Without still stand those long denied,
Compassed in want and fear.
Bowed with the crown of Motherhood,
I seek that Shepherd of old;
“How can mine own receive the good
With some left out of the fold?”
(Isabel Kimball Whiting in The Survey. By permission.)
Is it enough for us to plan that our own children and those near and dear to us shall be made happy by our Christmas tokens of love and remembrance? Truly it is such a busy, rushing time that even our regular church work must often be set aside that the Christmas obligations may be met. But a true mother heart is big enough to take in more, and ever more, and the blessing of growth is bestowed on each heart that opens to admit new objects of love.

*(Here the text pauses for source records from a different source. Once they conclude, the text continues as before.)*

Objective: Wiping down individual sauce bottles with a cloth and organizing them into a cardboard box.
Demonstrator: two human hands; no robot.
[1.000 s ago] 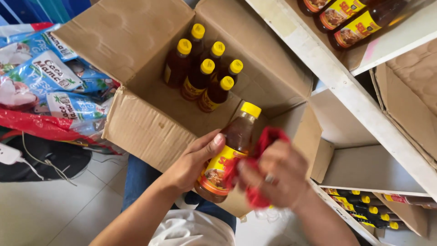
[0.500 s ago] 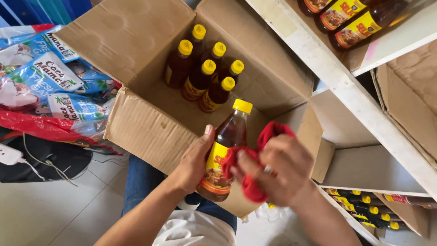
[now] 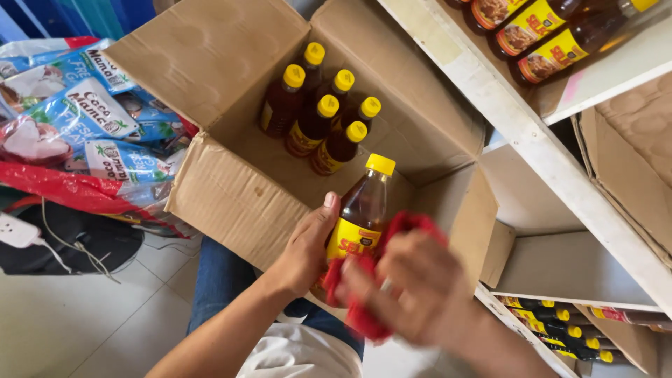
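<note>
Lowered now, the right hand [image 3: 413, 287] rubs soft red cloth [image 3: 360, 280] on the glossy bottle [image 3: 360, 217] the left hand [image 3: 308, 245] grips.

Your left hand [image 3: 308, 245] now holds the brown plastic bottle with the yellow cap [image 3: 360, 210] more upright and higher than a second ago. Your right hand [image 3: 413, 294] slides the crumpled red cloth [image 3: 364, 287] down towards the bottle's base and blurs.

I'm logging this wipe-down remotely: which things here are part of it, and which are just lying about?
In hand: left hand, held bottle, right hand, red cloth, cardboard box, boxed bottles.
Lying about: blue food packets, power strip, shelf bottles.
</note>
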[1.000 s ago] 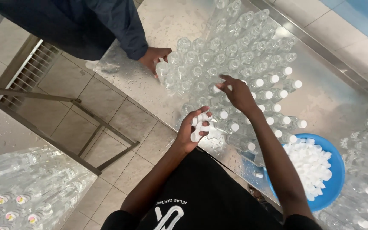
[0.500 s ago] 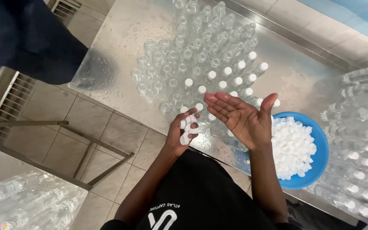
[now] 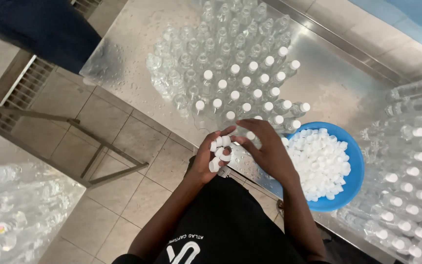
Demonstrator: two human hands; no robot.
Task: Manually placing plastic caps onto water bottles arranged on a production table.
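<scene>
Gripping a cluster of white caps (image 3: 219,152), the left hand (image 3: 206,164) is cupped while the right hand (image 3: 264,146) pinches one from it; on the bench (image 3: 123,54), near bottles (image 3: 250,93) are capped, farther ones still open, beside the blue bowl (image 3: 352,188).

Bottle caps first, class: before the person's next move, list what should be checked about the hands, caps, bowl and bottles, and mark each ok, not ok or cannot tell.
1. Left hand holds a stock of white caps: ok.
2. Right hand fingertips meet those caps: ok.
3. Single cap pinched: cannot tell.
4. Blue bowl holds more caps, beside the right hand: ok.
5. Uncapped bottles stand upright on the steel table: ok.
6. All bottles capped: not ok.
</scene>
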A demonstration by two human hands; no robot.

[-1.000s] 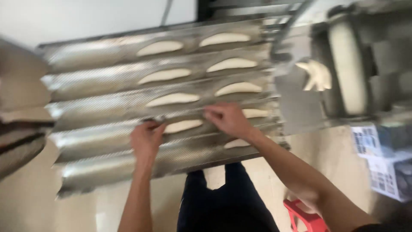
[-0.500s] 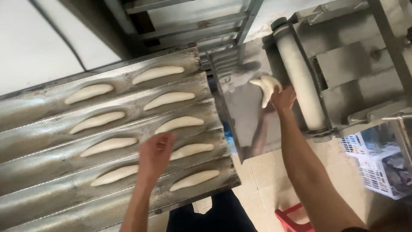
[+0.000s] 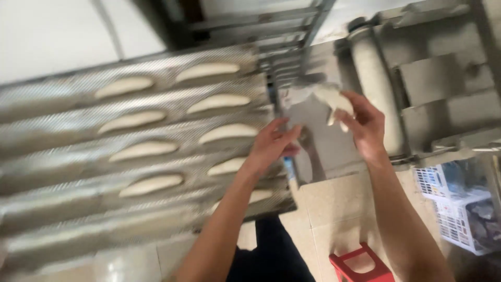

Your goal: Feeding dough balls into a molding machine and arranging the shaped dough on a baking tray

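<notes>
My right hand [image 3: 365,125] holds a pale piece of raw dough [image 3: 332,99] just in front of the dough moulder's roller [image 3: 376,89]. My left hand [image 3: 271,143] hovers with fingers apart at the right edge of the corrugated metal baguette tray [image 3: 68,209], close to the held dough. Several shaped dough pieces [image 3: 209,70] lie in two columns in the tray's channels. One piece near the front right is partly hidden by my left forearm.
The moulding machine [image 3: 443,83] with its metal chute [image 3: 323,151] stands at the right. A rack frame [image 3: 282,23] rises behind the tray. White plastic crates [image 3: 459,209] sit on the tiled floor at the right, and a red stool [image 3: 360,263] stands below.
My right hand has lifted the dough off the roller and drawn it left. My left hand has moved right, off the tray's dough toward the held piece. The view has shifted.
</notes>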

“Recently,” says the Outlook, “a tender, gentle, refined woman who has identified herself with those movements which seek to improve the conditions of child life, said, ‘I have had a new thought come to me that has made me accept the loss of my little girl with patience, almost with resignation. God never meant that a woman should be the mother to just one little girl. He meant that every woman should be mother to every child in the world.’”
“How I wish I could give a Christmas present to Jesus!” said a loving little girl, her eyes dancing with Christmas joy as she surveyed the small gifts, so long planned and carefully prepared for her dear ones. For her the very essence of Christmas was its expression in visible tokens to those whom she loved. If we mothers long to “give a Christmas present to Jesus,” what could be more acceptable to Him, than the dedication of an hour of this busy, happy Christmas season to loving prayer and thought for the mothers and children in our own community and throughout the wide world? Thus shall we be drawn near to the heart of the great Father, and, if during this hour some angel messenger whispers to our hearts of a special task which He is willing to entrust to us, may we be ready to answer with Mary of old,—“Behold the handmaid of the Lord; be it unto me according to thy word!”